**Requirement**
Every line below that includes "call" counts toward the total. Report that total alone.

Data entries
——————

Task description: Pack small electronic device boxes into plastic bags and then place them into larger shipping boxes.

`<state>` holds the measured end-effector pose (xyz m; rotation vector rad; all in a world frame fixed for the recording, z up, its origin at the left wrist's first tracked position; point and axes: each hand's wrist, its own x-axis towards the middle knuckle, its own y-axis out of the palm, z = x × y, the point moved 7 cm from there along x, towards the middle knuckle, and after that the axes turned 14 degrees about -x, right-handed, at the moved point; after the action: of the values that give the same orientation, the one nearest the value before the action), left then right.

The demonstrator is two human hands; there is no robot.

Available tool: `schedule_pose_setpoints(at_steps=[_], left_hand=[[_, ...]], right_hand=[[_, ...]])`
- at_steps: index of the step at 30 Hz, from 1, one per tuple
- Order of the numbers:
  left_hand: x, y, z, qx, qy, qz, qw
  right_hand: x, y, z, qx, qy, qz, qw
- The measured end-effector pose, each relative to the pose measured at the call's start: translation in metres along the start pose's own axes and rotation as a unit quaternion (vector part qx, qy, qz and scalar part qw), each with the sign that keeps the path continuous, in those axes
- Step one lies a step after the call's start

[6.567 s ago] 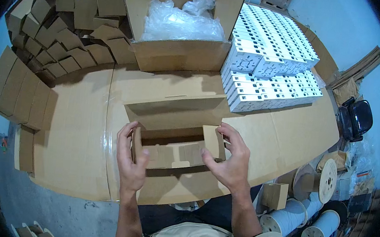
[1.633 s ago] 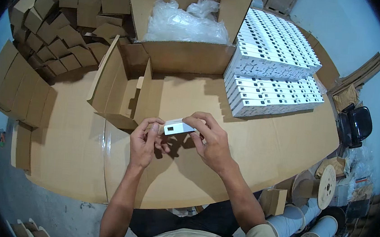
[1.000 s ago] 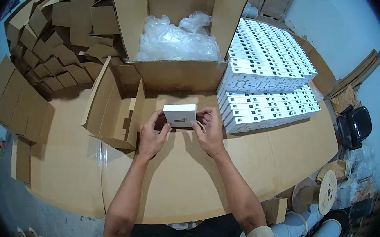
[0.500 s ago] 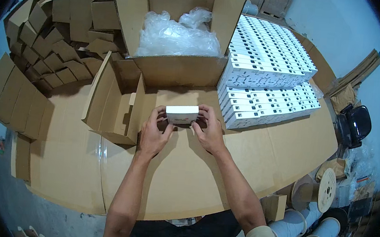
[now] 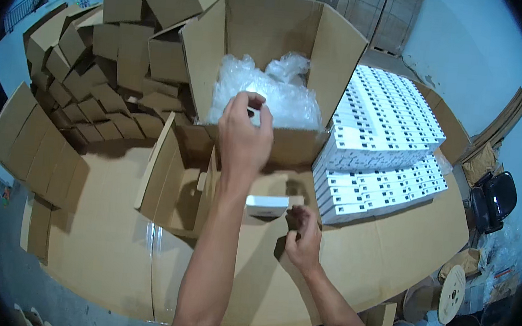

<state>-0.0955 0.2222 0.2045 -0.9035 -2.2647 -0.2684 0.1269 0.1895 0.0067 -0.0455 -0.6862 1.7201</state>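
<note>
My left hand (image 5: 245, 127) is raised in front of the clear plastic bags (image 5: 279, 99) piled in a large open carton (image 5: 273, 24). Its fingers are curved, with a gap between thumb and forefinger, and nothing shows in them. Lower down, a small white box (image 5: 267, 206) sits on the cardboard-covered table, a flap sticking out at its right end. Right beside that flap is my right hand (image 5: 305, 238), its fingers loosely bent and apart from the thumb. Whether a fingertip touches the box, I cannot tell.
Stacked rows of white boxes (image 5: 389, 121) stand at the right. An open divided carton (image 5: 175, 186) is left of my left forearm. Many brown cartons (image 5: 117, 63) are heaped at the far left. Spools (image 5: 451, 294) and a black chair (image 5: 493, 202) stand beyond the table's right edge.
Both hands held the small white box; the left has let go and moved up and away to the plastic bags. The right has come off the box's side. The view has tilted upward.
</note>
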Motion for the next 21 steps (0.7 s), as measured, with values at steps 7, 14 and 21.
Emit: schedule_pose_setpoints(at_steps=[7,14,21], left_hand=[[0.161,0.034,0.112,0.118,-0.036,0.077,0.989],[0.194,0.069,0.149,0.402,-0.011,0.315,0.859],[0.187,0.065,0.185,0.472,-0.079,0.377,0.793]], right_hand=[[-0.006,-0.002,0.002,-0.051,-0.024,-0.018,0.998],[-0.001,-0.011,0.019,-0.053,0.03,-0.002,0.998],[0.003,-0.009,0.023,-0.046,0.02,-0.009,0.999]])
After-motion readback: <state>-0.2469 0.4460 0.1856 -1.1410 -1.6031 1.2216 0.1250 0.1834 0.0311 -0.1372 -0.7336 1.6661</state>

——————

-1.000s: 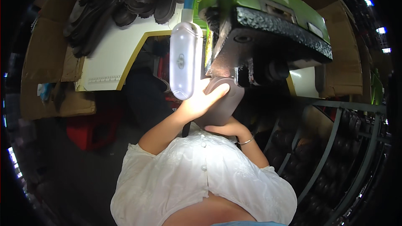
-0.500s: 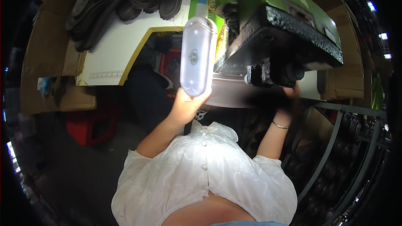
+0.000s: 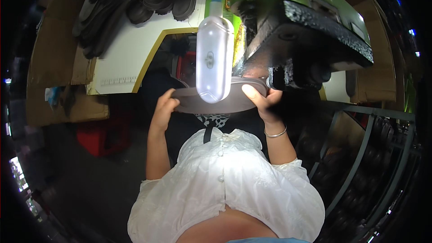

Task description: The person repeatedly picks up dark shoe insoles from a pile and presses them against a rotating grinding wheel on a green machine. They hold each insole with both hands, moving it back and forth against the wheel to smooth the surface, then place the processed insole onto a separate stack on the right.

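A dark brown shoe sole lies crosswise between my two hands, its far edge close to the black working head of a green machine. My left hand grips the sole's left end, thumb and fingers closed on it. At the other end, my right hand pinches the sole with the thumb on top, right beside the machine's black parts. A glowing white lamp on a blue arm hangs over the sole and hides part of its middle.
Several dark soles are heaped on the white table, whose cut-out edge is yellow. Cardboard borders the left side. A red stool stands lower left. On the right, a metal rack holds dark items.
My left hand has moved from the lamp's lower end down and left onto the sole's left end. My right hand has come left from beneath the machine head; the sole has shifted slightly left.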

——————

**Written solution**
2